Ada sebuah kolom di koran Kompas bernama Udar Rasa. Minggu ini teman saya, ika, mencuplik kalimat dari sana, dan saya penasaran. Minggu ini ditulis oleh Bre Redana. Berikut paragraf dari kolom tersebut yang saya suka:
"Belajarlah pada alam. Sebagaimana sungai-sungai makin dangkal karena morat maritnya hutan-hutan dan gunung-gunung, hidup kita juga semakin dangkal. Seiring proses pendangkalan, masyarakat bertransformasi dari pengertian komunitas menjadi penggembira, pemandu sorak.
Begitu pun individu. Identitas individu sebagai entitas darah, daging, akal-budi, spirit, roh, bertransformasi menjadi identitas digital. Dalam identitas digital individu bisa menyaru sebagai lelaki, perempuan, kelompok, benda, pokoknya apa saja. Ini mengingatkan pada raksasa-raksasi dalam pewayangan, yang sanggup muncul dan menghilang, berubah-ubah bentuk menjadi apa saja. Gema suara mereka tak terukur.
Seperti sungai dangkal berbuih-buih, pemandu sorak dalam identitas digital ini memang berisik luar biasa. Mereka berceloteh mengenai apa saja, mengomentari apa saja-kecuali hal penting. Hal-hal yang diasumsikan penting, berat, mereka ogah. Produk kebudayaan yang mereka hasilkan mengenal syarat: harus enteng, tidak boleh kelewat serius, tidak boleh berat.
Contohnya? Lihat saja media kita, buku-buku laris kita, sebagian besar film kita, acara-acara televisi kita, kualitas pemimpin kita, dan lain-lain. Eh, khusus yang terakhir itu coba kita bandingkan. Bapak bangsa seperti Tan Malaka menghasilkan Madilog. Bung Karno menorehkan Nasakom (meski ia runtuh bersama konsepsi tersebut). Sementara pemimpin kita sekarang? Album lagu pop.

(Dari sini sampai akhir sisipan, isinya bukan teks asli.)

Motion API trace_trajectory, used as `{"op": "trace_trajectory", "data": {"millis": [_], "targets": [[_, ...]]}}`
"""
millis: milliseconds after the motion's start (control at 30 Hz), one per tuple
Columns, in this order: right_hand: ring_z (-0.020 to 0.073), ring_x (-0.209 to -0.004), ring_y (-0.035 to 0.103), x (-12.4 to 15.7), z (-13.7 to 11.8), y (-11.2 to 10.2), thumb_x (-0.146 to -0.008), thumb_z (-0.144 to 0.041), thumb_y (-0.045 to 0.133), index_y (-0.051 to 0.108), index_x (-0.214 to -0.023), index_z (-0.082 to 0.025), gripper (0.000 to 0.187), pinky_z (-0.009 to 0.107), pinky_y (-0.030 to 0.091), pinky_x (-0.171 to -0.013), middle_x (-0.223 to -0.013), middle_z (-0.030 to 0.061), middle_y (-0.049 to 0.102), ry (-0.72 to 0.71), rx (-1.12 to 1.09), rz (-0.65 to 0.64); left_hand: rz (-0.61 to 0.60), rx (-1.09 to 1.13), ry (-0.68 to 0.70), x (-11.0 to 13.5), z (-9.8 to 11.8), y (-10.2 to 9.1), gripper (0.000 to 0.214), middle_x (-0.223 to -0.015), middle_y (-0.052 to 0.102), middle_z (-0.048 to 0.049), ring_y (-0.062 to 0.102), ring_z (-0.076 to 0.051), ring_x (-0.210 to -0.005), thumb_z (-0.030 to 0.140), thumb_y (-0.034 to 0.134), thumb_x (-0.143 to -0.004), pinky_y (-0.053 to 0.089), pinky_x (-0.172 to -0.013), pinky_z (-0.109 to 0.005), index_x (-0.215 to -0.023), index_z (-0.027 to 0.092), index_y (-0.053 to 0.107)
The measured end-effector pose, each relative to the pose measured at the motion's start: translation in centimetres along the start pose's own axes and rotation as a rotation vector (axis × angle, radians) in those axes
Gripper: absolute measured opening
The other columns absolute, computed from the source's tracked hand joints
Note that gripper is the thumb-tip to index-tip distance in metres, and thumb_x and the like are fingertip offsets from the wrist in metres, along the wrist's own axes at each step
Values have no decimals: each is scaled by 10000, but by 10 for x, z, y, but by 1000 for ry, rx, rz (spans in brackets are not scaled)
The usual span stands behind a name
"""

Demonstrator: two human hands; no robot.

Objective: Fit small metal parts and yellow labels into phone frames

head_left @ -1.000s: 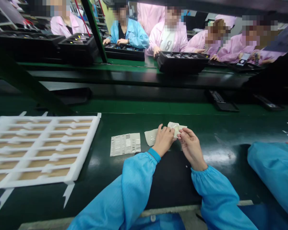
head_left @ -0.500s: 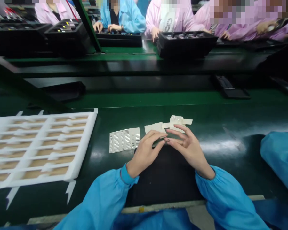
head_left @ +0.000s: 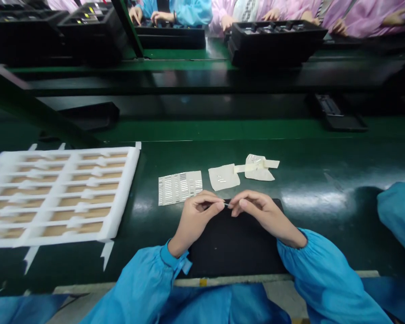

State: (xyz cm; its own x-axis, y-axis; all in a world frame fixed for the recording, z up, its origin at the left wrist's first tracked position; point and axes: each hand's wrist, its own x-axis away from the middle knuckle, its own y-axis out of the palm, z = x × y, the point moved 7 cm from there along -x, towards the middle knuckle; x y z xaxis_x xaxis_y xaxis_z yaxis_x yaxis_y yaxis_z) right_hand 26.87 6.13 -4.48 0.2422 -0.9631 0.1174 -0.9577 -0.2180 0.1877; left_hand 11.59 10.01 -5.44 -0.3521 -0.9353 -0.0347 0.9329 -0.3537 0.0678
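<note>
My left hand (head_left: 202, 215) and my right hand (head_left: 256, 209) meet over a black mat (head_left: 236, 252), each with its fingers closed in a pinch. Between the fingertips shows a small thin light strip (head_left: 226, 204), its kind too small to tell. The left fingers grip one end of it; the right fingertips are at the other end. Just beyond my left hand lies a sheet of narrow silvery strips (head_left: 179, 188). Behind both hands rest a cream backing paper (head_left: 223, 177) with a few strips and a second crumpled piece (head_left: 255, 167), joined by tape.
A white foam tray (head_left: 70, 193) with tan slots lies on the left of the green table. Across the bench stand black bins (head_left: 276, 42), with several people's hands and sleeves behind them. A blue sleeve (head_left: 400, 216) is at the right edge.
My fingers have closed from a looser, spread pose into a pinch, and a thin strip now shows between them. The view has tilted downward, showing less of the people opposite.
</note>
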Motion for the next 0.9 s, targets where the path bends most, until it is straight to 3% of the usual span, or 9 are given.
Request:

Dibarengi proses kapitalisme global yang memakai ukuran laku-tidak laku, laris-tidak laris, seberapa banyak menghasilkan penggembira, makin termanjakanlah semangat asal enteng, gampangan dan instan. Di situlah kemudian religi disederhanakan menjadi kursus motivasi; filsafat dipreteli menjadi kutipan-kutipan untuk dijual eceran; politik jadi praktik dagang sapi; dan kepemimpinan jadi sekadar seremoni dan pamer penampilan.
...
Sesuatu yang spontan, sanggup menjadi dirinya sendiri, dibutuhkan, terlebih di tengah zaman dimana apa-apa hendak direkayasa oleh industri. Sampai sekarang, kita tetap memerlukan sesrawungan dalam dimensi manusia ber-roh-darah-daging, bukan manusia dalam identitas digital. Entah nanti, kalau di batu nisan manusia, yang tertera cuma nomor PIN. "
Comments
Btw Batari itu salah satu tokoh wayang, yang kalau marah jadi raksasa.